Médecin de formation, Mustafa Barghouti est membre du Conseil législatif palestinien et du Comité central de l’Organisation de libération de la Palestine (OLP). A 60 ans, il est à la tête de l’Initiative nationale palestinienne, un parti qu’il a créé en 2002 avec d’autres militants palestiniens, dont l’intellectuel Edward Saïd, pour offrir une troisième voie face au Fatah et au Hamas. Le Monde l’a rencontré lors de son passage à Paris, à quelques jours de la discussion, à l’Assemblée nationale le 28 novembre, d’une résolution déposée par le groupe socialiste demandant la reconnaissance de l’Etat palestinien.
Comment analysez-vous l’escalade des tensions entre Israéliens et Palestiniens, notamment à Jérusalem ?
Nous pourrions bien être au commencement d’un nouveau soulèvement populaire. Plusieurs facteurs y concourent : l’échec total des négociations de paix, rompues par le premier ministre israélien Benyamin Nétanyahou, et l’incapacité des Etats-Unis à assumer leurs responsabilités et à empêcher la poursuite de la colonisation, qui menace aujourd’hui d’anéantir toute perspective de solution.

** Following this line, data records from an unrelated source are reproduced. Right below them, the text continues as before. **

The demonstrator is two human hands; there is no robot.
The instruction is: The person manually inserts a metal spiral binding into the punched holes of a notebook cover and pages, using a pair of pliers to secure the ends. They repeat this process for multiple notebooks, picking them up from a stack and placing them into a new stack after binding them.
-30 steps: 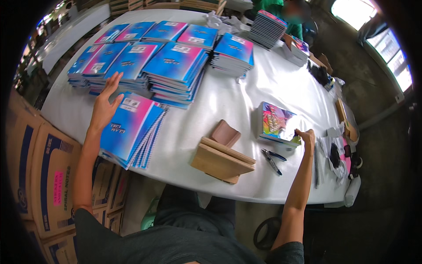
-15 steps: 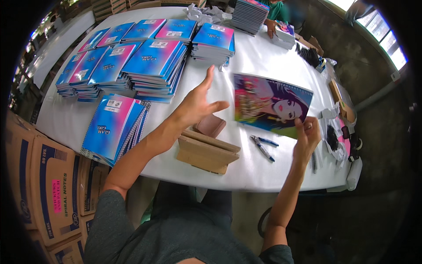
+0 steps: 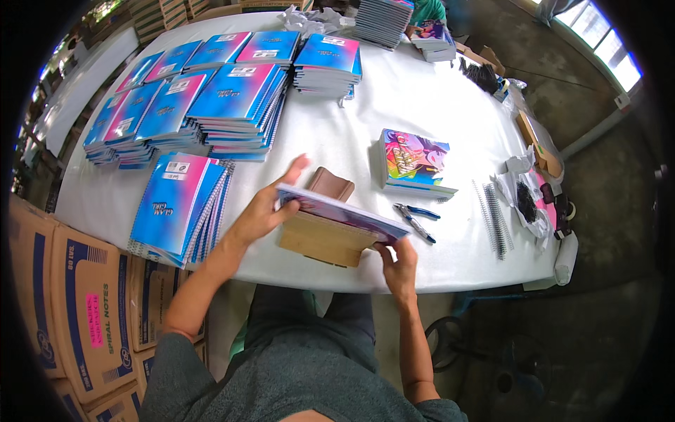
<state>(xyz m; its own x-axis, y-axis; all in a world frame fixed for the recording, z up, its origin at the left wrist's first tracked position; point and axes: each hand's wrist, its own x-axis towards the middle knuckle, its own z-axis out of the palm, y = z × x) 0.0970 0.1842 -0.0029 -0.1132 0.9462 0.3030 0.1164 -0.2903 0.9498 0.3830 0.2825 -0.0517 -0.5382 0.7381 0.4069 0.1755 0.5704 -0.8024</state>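
Note:
A notebook (image 3: 344,216) with a colourful printed cover is tilted nearly edge-on above a wooden stand (image 3: 316,240). My left hand (image 3: 259,212) is at its left end, thumb on the near side and a finger stretched out past it. Its lower right corner is pinched between the thumb and fingers of my right hand (image 3: 399,267). Just behind the notebook sits a brown grooved block (image 3: 330,184). A stack of notebooks (image 3: 416,165) with a drawn figure on the cover lies to the right. Pliers (image 3: 416,219) with blue handles rest in front of that stack.
Several piles of blue and pink notebooks (image 3: 228,95) cover the table's left side, with a nearer pile (image 3: 179,204) by my left arm. Loose spiral wires (image 3: 498,221) lie at right. Cartons (image 3: 91,302) stand below left. Another person's green sleeve (image 3: 429,10) shows at the far edge.
My right hand has brought the notebook left and down over the wooden stand, turning it nearly edge-on. My left hand has come down to its left end. The stack at right is now uncovered.

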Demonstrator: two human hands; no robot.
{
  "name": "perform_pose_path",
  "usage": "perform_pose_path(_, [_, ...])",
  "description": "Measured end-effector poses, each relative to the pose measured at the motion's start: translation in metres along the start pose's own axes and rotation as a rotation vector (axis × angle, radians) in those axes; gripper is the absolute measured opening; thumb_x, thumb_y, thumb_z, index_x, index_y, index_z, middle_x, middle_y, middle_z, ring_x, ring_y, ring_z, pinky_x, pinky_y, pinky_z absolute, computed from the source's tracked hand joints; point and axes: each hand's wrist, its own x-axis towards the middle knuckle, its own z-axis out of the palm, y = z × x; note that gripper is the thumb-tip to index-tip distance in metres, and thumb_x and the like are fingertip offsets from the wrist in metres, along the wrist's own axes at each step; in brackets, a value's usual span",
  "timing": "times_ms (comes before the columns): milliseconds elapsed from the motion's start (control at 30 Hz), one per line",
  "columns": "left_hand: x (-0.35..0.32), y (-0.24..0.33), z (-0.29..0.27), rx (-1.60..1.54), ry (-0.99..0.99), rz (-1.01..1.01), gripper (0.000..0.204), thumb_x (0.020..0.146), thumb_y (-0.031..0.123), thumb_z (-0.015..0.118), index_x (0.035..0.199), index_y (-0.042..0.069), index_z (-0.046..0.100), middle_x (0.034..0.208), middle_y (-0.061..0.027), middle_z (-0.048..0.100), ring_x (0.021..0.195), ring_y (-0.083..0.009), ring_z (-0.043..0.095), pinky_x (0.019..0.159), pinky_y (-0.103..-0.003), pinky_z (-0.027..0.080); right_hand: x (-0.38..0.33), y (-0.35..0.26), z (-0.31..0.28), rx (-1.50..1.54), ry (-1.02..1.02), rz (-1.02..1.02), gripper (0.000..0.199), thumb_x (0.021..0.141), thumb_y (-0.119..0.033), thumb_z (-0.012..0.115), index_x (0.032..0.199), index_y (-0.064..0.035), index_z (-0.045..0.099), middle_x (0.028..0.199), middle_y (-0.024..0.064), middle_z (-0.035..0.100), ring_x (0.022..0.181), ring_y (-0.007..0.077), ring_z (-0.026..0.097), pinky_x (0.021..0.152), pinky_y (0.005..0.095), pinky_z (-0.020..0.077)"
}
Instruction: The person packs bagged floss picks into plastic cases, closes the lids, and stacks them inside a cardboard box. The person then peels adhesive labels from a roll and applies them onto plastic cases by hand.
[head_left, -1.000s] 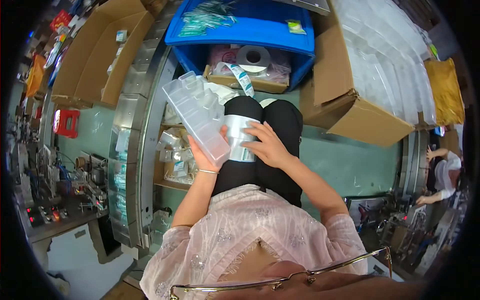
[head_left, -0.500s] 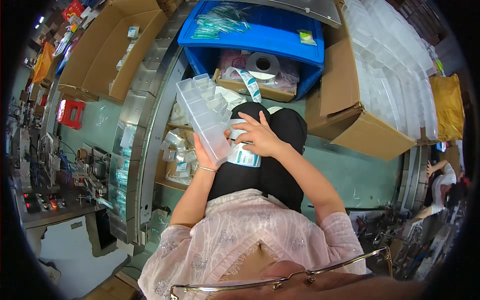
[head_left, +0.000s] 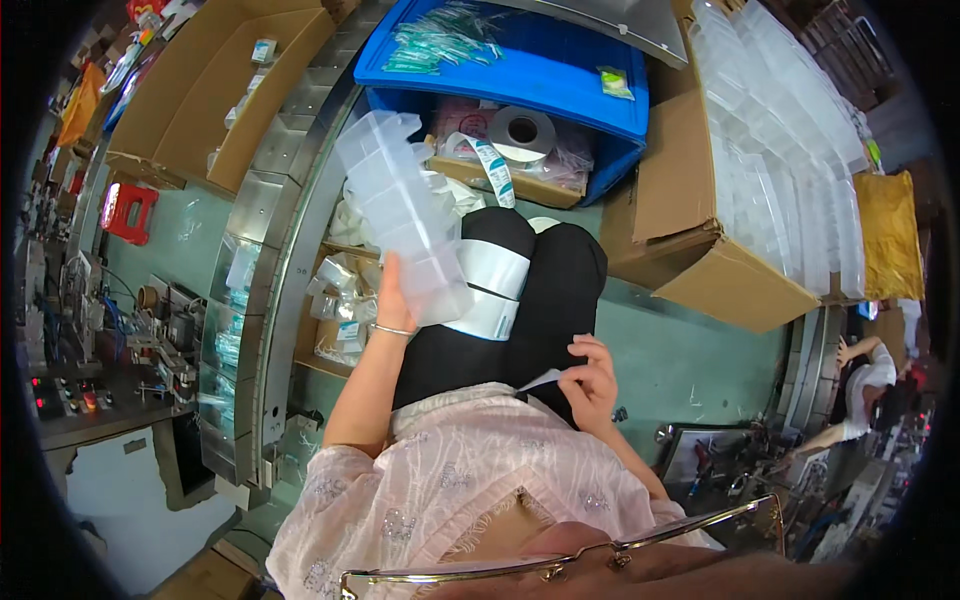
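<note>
A clear plastic box with compartments (head_left: 405,215) is gripped by its near end in my left hand (head_left: 394,300), above my left thigh. My right hand (head_left: 592,385) is closed near my waist, its fingers curled and thumb against the index finger. A pale strip (head_left: 541,379) reaches its fingertips; its far end is hidden. Across my left thigh lie white label strips (head_left: 494,270), mostly blank side up, close to the box. Farther off, a printed length of label strip (head_left: 497,172) hangs from a white roll (head_left: 524,135).
A blue bin (head_left: 500,85) stands ahead, with small green-tipped packets (head_left: 440,45) on top. To the right, a cardboard carton (head_left: 735,275) holds stacked clear boxes (head_left: 790,200). Left of my legs are a carton of small clear pieces (head_left: 345,290) and a metal-edged conveyor (head_left: 270,215).
My right hand has left the label strip by the box and moved back toward my waist. The box has turned, its compartments facing up more, and the strips on my thigh now show blank.
</note>
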Motion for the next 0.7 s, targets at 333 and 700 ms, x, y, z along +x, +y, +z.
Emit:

Une troisième intifada est déjà en cours, principalement populaire et non violente, avec la campagne Boycott-désinvestissement-sanctions (BDS, contre les produits israéliens) ou la construction de villages comme Bab Al-Shams. Je préférerais que le soulèvement demeure non violent et pacifique mais les jeunes ont pris les choses en main face au niveau élevé d’oppression et d’humiliation qu’ils subissent et face à la détérioration de la situation socio-économique. Les affrontements éclatent là où l’armée est présente, comme à Jérusalem-Est.
La mort d’Israéliens est une tragédie pour les familles mais Israël, son armée, ses colons, ont tué au cours des derniers mois plus de 2 600 Palestiniens. Israël a détruit plus de 50 000 maisons dans la bande de Gaza et fait désormais obstruction à leur reconstruction. Le gouvernement israélien nie toute possibilité de solution. Le ministre de la défense, Moshé Yaalon, a dit fin octobre aux Etats-Unis qu’Israël n’accepterait pas un Etat palestinien, mais une autonomie sous son contrôle, et que son but n’était pas de parvenir à une solution mais de gérer le problème. Cette position transparaît dans tous les actes et déclarations de M. Nétanyahou. Il existe par ailleurs une tentative de tromper le monde en présentant une lutte nationale comme une guerre religieuse. Mais le jeu de Nétanyahou apparaît clairement et il est de plus en plus isolé au plan international.
Une résolution devant le Conseil de sécurité des Nations unies sur la reconnaissance de l’Etat palestinien est-elle la solution ?
Cela fait partie de la solution. Il faut une stratégie alternative aux négociations qui ont échoué. L’option d’Oslo est enterrée. Mon mouvement y était opposé depuis le début car elle offrait un cadre intérimaire sans identifier de solution ni empêcher la colonisation. La solution passe par la modification de l’équilibre des forces par la résistance populaire, l’adhésion à la Cour pénale internationale, la reconnaissance internationale de l’Etat palestinien, l’intensification de la campagne BDS, l’aide à la survie de la population, et le succès de la réconciliation nationale palestinienne autour d’un gouvernement d’unité.
Le moment y est favorable, localement et internationalement. Il y a davantage d’espoir aujourd’hui qu’auparavant d’obtenir la reconnaissance de l’Etat palestinien, comme le montrent les initiatives parlementaires en France, en Espagne et en Grande-Bretagne et la reconnaissance par la Suède. Nombreux sont ceux qui comprennent que cela n’est pas seulement pour le bien des Palestiniens mais aussi pour celui des Israéliens. Nombreux sont ceux qui réalisent que M. Nétanyahou et les extrémistes poussent la région vers la catastrophe en alimentant le racisme.
A quelle date sera déposée la résolution ? Le vote français est loin d’être acquis et un veto américain quasi certain. Quel est le plan pour la suite ?
Une réunion importante est prévue le 29 novembre au sein de la Ligue arabe pour consolider le consensus. Le dépôt de la résolution sera dès lors une question de jours. Si la France ne change pas sa position, cela sera mauvais pour son image, car elle est vue comme le pays de la liberté et de la fraternité. Nous sommes préparés à un veto américain. Si c’est le cas, le Comité central de l’OLP s’est mis d’accord pour demander l’adhésion à la Cour pénale internationale et aux autres instances des Nations unies. Le président Abbas a dit soutenir ce plan. S’il ne le faisait pas, nous exercerions des pressions.